出店者にも、しもつい横丁を活用してもらいたいと思っています。漁師さんには、漁をしながら自分のタイミングで獲れたものを気軽に売りに来てもらいたいですし、新しく商売にチャレンジしてみたい人には、まずこのしもつい横丁への出店からスタートしてもらいたいです。

2024年3月に開催したオープニングイベントは、出店のイメージを持ってもらえたらという意図もあって開催しました。

人の集う賑やかな場「下津井」を続けていきたい

──自分の商いだけでなく、次世代の育成まで。
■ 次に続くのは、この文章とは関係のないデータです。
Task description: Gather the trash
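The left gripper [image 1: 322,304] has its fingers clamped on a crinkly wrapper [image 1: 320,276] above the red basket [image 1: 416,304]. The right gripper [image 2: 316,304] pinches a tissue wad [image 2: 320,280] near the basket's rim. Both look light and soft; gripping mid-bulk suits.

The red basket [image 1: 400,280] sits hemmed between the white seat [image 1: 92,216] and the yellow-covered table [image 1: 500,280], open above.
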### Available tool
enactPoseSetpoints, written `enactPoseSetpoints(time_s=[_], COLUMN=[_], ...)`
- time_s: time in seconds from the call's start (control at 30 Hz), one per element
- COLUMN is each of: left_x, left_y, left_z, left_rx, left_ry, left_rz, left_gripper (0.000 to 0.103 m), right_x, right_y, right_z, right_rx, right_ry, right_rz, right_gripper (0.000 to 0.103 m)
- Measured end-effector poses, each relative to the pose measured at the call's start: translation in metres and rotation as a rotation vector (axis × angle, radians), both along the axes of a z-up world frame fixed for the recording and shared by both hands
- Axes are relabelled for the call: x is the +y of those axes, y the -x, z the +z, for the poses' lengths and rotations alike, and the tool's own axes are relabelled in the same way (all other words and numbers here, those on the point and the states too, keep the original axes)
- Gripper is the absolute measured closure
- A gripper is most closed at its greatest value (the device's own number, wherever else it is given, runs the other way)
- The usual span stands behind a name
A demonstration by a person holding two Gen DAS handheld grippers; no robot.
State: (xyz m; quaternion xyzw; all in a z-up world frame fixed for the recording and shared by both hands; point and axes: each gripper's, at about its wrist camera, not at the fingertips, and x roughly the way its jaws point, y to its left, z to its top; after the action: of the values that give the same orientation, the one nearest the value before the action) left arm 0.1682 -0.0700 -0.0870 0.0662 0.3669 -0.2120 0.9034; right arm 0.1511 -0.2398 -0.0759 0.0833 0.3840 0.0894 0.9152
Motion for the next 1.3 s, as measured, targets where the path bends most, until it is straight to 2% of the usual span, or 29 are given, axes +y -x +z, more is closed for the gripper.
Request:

余傳さんの原動力は、何ですか。

余傳──

下津井をもっと魅力ある町にしたいというのが願いです。

それから、元教員の性(さが)なのでしょうか。次世代を応援したいという気持ちはとても強いです。挑戦したい人たちが集まると賑やかになりますよね。私は、賑やかな場が大好きなんです。

武豊丸

──「しもつい横丁」として再スタートして変化はありましたか。

ありがたいことに、毎日お客さんが来てくれて、週末はいろいろなお店が出店してくれています。こうやって人が集う場になってほしいと思って再スタートしたので、とてもうれしいです。

これからも、出店者さんやお客さんたちと共にこの横丁を盛り上げていきたいです。

──「しもつい横丁」の今後の展望を教えてください。

余傳──

下津井には、もともと住んでいる住民だけでなく中臣さんのような移住者も少しずつ増えてきています。住民と移住者、それからしもつい横丁に来るお客さんが集って打ち解け合うことによって、おもしろいことが実現するのではないかと漠然とした期待があります。

だからまずは、下津井をはじめとした倉敷の人にこの横丁を楽しんでほしいんです。

また、下津井は観光地としても力を入れています。瀬戸大橋を見上げる海町のしもつい横丁だけでなく、瀬戸大橋を見下ろせる鷲羽山もありますよね。瀬戸内海や下津井の町が見下ろせる鷲羽山からこの町を楽しみ、山からおりてきたらしもつい横丁で地元の人情を味わってこの町の暮らしの疑似体験をしてほしいです。

中臣さん(左)と余傳さん(右)
中臣さん(左)と余傳さん(右)

しもつい横丁でチャレンジしたい人も、しもつい横丁で暮らしを味わいたい人も、いつでも大歓迎しますよ。

おわりに

地元住民、観光客、これから新たなチャレンジをしたい人……それぞれにどのようなことを感じてほしいのか。下津井という町をどのような町にしていきたいのか。そのねらいを達成するために必要な環境として、吉又商店からしもつい横丁へと再出発させる。

お話の端々にねらいとその意図がちりばめられていて、元学校の先生らしい未来の描き方だと感じました。

しもつい横丁にも、教員時代の教え子がよく顔を出しに遊びに来るのだとか。

私も土壁塗りワークショップやオープニングイベントを含めて数回しもつい横丁に遊びに行きましたが、いつも出店者とお客さんが和気あいあいと盛り上がっていて、行くだけで元気をもらえます。

新たな挑戦をしたい人、挑戦する人を応援したい人、下津井の人情を味わいたい人、いろいろな人が集うことでさらに発展していくしもつい横丁の今後に目が離せません。